416Bab 416 Pertempuran Laut Qiantang
"Orang-orang Belanda terkutuk itu."
Berita yang dibawa para pengawal membuat Raja Chu murka. Ia meremehkan sifat biadab Belanda.
"Ayah, apa yang harus kita lakukan?" Li Chuyuan juga sangat marah. Ia perlahan menyadari wajah asli orang-orang Belanda ini. Mereka adalah sekelompok pengusaha yang rakus.
Raja Chu ragu sejenak, lalu mengambil keputusan. Ia berkata, "Kirimkan kapal perang kita. Kita harus menunjukkan kepada Belanda betapa kuatnya aku."
"Baik, Ayah." Li Chuyuan menjawab dan berjalan menuju dermaga.
Kota Lin'an, Rumah Cao.
Saat itu, berita penyerangan Dermaga Lin'an dengan cepat menyebar.

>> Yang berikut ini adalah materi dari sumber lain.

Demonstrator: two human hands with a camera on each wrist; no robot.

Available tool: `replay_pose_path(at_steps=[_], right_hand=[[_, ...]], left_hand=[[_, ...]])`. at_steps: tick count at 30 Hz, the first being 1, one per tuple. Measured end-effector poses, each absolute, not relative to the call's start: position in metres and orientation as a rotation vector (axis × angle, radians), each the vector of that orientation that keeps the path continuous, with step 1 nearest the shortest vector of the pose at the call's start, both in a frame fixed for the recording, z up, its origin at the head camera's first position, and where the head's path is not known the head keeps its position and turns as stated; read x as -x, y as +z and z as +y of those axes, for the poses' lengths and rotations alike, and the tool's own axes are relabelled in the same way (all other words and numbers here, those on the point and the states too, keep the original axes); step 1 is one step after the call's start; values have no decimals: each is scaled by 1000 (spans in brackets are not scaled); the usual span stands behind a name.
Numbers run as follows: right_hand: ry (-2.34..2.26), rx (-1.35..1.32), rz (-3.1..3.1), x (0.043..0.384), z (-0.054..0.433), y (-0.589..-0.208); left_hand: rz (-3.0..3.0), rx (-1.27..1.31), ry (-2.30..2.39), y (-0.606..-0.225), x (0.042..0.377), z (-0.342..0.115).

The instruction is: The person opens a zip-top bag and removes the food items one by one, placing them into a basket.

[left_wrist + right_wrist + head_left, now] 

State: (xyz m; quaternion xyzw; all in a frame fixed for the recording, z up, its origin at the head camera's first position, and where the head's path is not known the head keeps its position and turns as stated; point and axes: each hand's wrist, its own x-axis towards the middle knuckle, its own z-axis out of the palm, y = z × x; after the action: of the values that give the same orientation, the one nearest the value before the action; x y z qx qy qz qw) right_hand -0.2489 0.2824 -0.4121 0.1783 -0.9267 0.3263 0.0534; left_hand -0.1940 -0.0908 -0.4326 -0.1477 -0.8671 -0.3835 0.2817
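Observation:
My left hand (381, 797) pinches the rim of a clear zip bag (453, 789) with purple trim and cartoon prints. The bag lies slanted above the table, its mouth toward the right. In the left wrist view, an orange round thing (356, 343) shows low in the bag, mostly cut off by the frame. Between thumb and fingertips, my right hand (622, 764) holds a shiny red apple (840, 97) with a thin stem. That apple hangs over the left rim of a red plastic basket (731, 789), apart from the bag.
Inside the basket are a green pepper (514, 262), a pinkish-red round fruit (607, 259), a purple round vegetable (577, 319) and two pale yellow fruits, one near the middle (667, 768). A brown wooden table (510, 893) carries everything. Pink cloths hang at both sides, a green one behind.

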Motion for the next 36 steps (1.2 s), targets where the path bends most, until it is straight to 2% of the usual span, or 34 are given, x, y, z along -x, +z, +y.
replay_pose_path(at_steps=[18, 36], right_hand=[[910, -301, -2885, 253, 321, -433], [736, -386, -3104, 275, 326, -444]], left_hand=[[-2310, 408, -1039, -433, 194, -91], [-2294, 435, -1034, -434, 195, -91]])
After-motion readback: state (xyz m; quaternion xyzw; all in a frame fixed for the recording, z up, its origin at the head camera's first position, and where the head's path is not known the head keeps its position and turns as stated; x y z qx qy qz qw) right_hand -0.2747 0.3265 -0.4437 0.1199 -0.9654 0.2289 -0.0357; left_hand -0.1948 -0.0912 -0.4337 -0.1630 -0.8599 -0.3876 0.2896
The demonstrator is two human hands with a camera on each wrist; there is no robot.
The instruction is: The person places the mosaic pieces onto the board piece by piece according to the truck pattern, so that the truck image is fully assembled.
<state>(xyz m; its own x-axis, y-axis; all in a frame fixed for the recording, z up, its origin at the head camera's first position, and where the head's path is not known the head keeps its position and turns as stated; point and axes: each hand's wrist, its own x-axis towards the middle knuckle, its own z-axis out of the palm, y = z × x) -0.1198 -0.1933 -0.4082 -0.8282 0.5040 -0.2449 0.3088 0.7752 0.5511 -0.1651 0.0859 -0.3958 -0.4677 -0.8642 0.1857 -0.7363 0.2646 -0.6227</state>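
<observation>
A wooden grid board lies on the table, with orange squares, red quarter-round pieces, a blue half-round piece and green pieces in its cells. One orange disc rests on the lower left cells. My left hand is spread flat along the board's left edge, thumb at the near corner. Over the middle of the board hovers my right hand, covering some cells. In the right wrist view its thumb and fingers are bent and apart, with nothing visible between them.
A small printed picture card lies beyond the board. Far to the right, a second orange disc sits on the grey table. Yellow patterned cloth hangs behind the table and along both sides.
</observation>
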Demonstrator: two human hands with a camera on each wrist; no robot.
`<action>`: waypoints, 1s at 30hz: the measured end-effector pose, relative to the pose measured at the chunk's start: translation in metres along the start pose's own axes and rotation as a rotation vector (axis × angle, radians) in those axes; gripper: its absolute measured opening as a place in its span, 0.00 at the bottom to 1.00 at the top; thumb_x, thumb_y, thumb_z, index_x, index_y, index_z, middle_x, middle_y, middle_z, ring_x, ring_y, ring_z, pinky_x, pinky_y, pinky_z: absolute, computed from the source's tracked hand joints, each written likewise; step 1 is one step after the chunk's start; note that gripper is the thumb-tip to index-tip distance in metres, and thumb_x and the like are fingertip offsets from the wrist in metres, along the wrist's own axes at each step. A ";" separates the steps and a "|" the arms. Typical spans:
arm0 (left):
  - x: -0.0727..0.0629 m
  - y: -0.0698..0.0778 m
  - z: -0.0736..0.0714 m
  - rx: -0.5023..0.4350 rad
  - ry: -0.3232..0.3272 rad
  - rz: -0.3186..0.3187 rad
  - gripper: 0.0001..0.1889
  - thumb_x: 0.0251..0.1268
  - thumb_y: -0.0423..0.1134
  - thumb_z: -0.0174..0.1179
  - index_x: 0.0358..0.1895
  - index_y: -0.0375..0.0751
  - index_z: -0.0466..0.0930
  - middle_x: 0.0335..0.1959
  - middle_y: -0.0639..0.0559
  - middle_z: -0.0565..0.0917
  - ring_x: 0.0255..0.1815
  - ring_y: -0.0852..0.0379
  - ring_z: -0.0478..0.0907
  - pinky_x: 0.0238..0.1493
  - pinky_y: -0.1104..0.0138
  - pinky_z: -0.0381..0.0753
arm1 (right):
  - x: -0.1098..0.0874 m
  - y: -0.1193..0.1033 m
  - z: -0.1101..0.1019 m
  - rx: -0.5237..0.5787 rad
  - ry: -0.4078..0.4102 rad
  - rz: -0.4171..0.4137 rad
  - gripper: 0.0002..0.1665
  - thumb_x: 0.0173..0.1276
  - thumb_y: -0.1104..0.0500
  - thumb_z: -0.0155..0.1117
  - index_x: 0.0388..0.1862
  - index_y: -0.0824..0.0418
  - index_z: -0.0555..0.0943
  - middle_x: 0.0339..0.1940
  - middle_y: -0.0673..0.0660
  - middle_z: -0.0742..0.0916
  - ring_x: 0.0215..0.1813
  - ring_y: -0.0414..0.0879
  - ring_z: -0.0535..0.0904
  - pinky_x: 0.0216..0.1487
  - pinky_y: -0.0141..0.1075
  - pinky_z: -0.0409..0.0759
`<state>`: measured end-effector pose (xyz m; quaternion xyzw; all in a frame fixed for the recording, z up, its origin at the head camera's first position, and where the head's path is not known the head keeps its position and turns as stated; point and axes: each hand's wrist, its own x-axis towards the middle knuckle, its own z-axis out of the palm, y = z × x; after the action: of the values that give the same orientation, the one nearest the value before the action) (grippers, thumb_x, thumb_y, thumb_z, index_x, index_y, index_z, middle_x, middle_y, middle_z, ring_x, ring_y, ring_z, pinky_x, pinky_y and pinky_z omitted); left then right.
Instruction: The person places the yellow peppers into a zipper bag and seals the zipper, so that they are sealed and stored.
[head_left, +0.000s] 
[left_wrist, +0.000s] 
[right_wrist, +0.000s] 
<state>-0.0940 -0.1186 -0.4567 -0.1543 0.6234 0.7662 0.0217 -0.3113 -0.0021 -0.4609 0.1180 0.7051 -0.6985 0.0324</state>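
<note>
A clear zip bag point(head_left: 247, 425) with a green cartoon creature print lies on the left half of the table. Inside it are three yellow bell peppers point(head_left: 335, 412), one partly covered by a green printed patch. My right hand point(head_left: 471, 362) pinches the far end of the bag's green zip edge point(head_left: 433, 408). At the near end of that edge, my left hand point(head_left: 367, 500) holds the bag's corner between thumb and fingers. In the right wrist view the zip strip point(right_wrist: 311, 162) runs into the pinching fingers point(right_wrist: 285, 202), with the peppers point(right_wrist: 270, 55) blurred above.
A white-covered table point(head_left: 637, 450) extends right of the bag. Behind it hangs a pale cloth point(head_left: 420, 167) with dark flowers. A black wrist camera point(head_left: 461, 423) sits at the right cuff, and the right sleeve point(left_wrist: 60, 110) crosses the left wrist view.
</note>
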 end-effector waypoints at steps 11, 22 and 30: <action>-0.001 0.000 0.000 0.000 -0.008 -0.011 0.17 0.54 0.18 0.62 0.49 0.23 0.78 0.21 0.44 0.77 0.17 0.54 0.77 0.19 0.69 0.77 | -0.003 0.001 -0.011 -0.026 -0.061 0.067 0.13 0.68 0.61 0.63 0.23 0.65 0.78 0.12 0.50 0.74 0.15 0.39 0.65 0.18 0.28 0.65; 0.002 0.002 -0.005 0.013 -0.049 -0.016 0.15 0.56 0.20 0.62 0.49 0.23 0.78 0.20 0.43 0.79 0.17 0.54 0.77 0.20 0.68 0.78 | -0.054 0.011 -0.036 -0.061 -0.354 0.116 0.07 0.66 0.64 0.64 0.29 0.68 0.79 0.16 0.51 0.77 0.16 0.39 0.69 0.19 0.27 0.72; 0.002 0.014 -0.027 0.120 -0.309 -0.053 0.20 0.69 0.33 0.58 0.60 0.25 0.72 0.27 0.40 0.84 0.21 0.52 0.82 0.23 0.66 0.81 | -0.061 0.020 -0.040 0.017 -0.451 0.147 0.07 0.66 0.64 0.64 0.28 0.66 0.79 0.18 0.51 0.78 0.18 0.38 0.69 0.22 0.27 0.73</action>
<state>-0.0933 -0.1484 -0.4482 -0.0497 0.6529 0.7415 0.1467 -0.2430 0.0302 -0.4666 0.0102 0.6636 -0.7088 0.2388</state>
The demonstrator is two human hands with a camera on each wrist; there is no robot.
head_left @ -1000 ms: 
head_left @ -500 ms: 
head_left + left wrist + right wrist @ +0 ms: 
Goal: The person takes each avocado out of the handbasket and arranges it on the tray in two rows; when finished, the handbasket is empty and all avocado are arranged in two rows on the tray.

Setelah menerima berita tersebut, Cao Kun, kepala keluarga Cao, segera memanggil putra sulungnya, Cao Zhengtong, untuk menemuinya.
"Ayah."
Cao Zhengtong berusia sekitar 26 tahun, dengan wajah pucat dan tubuh kurus. Sepertinya ia baru saja pulih dari penyakit serius dan masih sedikit lemah saat berbicara.
"Zhengtong, kau harus segera berangkat ke Qingzhou. Raja Chu akan sangat menderita jika ia gegabah berperang dengan Belanda," kata Cao Kun gugup. "Jika kita kalah, karavan keluarga Cao kita kemungkinan besar tidak akan pernah berlayar lagi. Setibanya di Qingzhou, segera hubungi Zhengyang untuk mengumpulkan kapal-kapal dagang yang saat ini mengangkut barang-barang di seluruh Dayu. Sekaligus, belilah kapal-kapal dagang baru dari Qingzhou dan atur armada. Lagipula, Raja Chu mengawasi kita dengan ketat, dan armada kita di Chu tidak dapat dipindahkan."
Cao Zhengtong bingung dan berkata, "Raja Chu sangat berkuasa. Seharusnya dia tidak kesulitan berurusan dengan Belanda."
"Raja Chu memang berkuasa, tetapi ia tak mampu mengalahkan Belanda di laut. Kapal-kapalnya tak sebanding dengan kapal perang mereka," kata Cao Kun cemas. "Jangan hanya berdiri di sana, bertindaklah sekarang. Satu-satunya yang bisa mengalahkan Belanda saat ini adalah Raja Qi. Harapan keluarga Cao kita terletak pada Qingzhou, bukan Lin'an. Raja Chu pada akhirnya tak berbeda dengan pejabat berkuasa lainnya di Dayu. Hanya Raja Qi yang dapat menjamin keberlangsungan kemakmuran keluarga kita."
Raut wajah Cao Zhengtong berubah serius. Ia mengangguk dan berkata, "Baik, Ayah. Saya akan segera pergi ke Qingzhou dan memberi tahu Raja Qi apa yang terjadi di sini."
"Baiklah, cepat pergi dan beri tahu mereka tentang galangan kapal itu," Cao Kun mendesah.
Melayani raja bagaikan melayani harimau. Selama bertahun-tahun, keluarga Cao telah mengabdi kepada Raja Chu dengan perak yang tak terhitung jumlahnya, tetapi Raja Chu serakah dan kini berencana untuk mencaplok keluarga Cao secara langsung.
Mata-matanya di Istana Pangeran Chu telah diam-diam memberitahunya tentang masalah ini. Karena itu, ia segera memutuskan untuk mulai mengatur aset keluarga Cao di Qingzhou.
Meskipun Raja Chu agak waspada akan hal ini, tujuan sebenarnya masih belum jelas dan ia mengira keluarga Cao hanya menjalankan bisnis biasa di Qingzhou.
Sebenarnya, ia sedang bersiap untuk mengalihkan aset keluarga Cao. Begitu Raja Chu bertindak, mereka harus melarikan diri bahkan jika harus meninggalkan industri mereka di selatan Sungai Yangtze.
Sementara ayah dan anak itu berbincang, Li Chuyuan memimpin seratus kapal perang untuk menyerang ke arah timur dari Sungai Qiantang di luar Kota Lin'an. Sepuluh kapal perang pertama memiliki sepuluh meriam di setiap dek, dengan sekitar lima meriam di setiap sisi dek.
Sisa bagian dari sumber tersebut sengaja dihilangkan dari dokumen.